Als Social Media werden Blogs, Mikroblogs und Social Networks wie Twitter und Facebook, aber auch Bookmark-Communities wie Diggs oder delicio.us, Bilder- und Video-Communities wie Flickr und Youtube bezeichnet, die über digitale Netzwerke den interaktiven Austausch von Menschen ermöglichen. Sie bieten  NutzerInnen haben in diesen Social Media die Möglichkeit, Themen selbst zu erstellen, zu kommentieren und zu diskutieren, und produzieren dabei user generated content, der vor allem der Werbeindustrie immer neue Zugangsmöglichkeiten zu den dort versammelten UserInnen gestatten. Sie tragen auch dazu bei, dass  Informationen und Nachrichten im Internet schnelle Verbreitung  finden, wobei die Relevanz und Bedeutung von Social Media zwar steigt, aber auf Grund des Massenphänomens immer fragwürdiger wird. Durch den hohen Vernetzungsgrad verbreiten sich Neuheiten in  kurzer Zeit und werden in Folge auch durch klassische Medien aufgegriffen. So hat sich etwa der klassische Pressebereich zu sogenannten Social Media Newsrooms gewandelt, in denen allerlei PR- und Social-Media Aktivitäten zusammenfließen.
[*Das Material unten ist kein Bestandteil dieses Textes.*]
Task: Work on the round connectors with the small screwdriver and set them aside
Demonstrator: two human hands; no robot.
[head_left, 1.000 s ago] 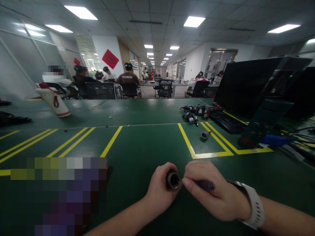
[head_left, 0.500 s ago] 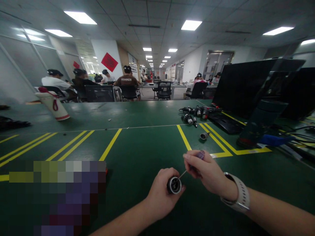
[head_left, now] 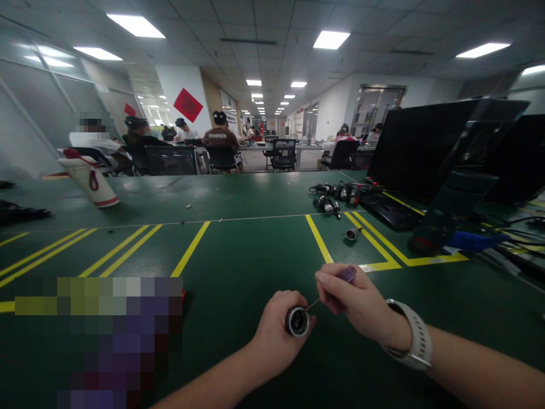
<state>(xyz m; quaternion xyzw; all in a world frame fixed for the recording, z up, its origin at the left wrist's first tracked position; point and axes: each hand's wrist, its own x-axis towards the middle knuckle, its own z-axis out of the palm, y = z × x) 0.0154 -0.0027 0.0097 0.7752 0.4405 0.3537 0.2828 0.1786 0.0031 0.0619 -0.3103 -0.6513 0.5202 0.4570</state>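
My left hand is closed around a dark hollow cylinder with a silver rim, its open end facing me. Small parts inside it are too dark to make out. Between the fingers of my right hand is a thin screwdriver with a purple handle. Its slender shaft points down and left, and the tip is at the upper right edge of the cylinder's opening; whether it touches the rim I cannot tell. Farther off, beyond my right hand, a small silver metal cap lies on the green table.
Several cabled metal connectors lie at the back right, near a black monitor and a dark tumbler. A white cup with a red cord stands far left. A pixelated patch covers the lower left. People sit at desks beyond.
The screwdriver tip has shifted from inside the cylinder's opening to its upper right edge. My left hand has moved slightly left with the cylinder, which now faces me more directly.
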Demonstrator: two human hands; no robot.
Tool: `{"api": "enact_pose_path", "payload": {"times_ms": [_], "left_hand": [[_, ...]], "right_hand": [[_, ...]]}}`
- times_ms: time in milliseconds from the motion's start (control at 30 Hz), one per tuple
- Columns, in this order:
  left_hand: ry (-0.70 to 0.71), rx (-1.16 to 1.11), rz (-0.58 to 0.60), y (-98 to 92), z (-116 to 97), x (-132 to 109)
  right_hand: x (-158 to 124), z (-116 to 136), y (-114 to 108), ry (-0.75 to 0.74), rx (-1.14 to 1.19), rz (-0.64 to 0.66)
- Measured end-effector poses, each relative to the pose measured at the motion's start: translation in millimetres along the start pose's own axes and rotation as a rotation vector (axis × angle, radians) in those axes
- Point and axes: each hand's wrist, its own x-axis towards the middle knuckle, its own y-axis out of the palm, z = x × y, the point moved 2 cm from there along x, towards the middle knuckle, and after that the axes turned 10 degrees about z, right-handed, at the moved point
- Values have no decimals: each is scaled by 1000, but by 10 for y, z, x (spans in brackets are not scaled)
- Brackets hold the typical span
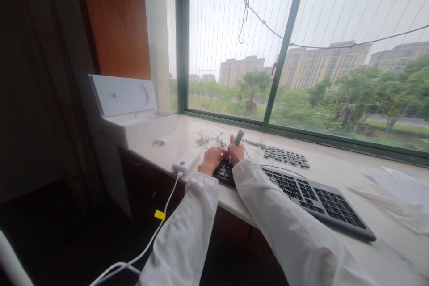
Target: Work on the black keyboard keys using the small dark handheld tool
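A dark keyboard (315,199) with its keycaps off over much of its length lies slantwise along the desk's front edge. My right hand (236,152) is wrapped round a grey stick-like tool (239,137), held upright over the left part of the keyboard; its lower end is hidden by my fingers. Close beside it, my left hand (213,159) is over the keyboard's left end with its fingers curled together. What those fingers hold, if anything, is hidden. Loose keycaps (286,156) lie in rows behind the keyboard.
A white power strip (184,162) with a white cord (170,196) sits left of my hands. Further left stands an open white box (134,120). Thin cable (217,141) lies coiled behind my hands. Crumpled plastic (392,196) is at the right, and a window runs along the back.
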Motion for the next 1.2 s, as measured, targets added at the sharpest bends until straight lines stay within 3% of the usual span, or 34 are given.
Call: {"api": "enact_pose_path", "payload": {"times_ms": [433, 633, 833, 1033, 1100, 1200], "left_hand": [[-27, -25, -17, -2, -11, -20], [-85, -6, -20, 18, 8, -11], [-147, -42, -29, 68, 138, 61], [-160, -25, 1, 147, 232, 141], [-145, -14, -6, 146, 216, 121], [-78, -35, -18, 127, 171, 65]], "right_hand": [[-73, 109, 11, -15, 87, -54], [-11, 50, 5, -4, -213, -12], [-204, 170, 104, -177, -470, 2], [-468, 291, 306, -424, -556, 161], [-476, 323, 322, -415, -558, 133], [-381, 431, 183, -309, -540, -34]]}}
Die Attraktivität der sozialen Medien von YouTube, Instagram, Snapchat, Facebook, Netflix etc. hat mit der großen Anzahl an PsychologInnen und Werbefachleuten zu tun, denn solche Angebote sind nicht nur außerordentlich attraktiv, sondern sie sind ausschließlich darauf ausgerichtet, die UserInnen mit allen möglichen psychologischen Tricks möglichst lange auf ihrer Plattform zu halten bzw. sie immer wieder auf diese zu bringen. Sie wissen mehr über die psychische Gestimmtheit ihrer UserInnen als diese selbst und können deshalb bei ihnen ein maximales Suchtpotential entwickeln, was übrigens auch für die älteren Generationen gilt, die genauso Opfer der digitalen Revolution werden wie die Jungen.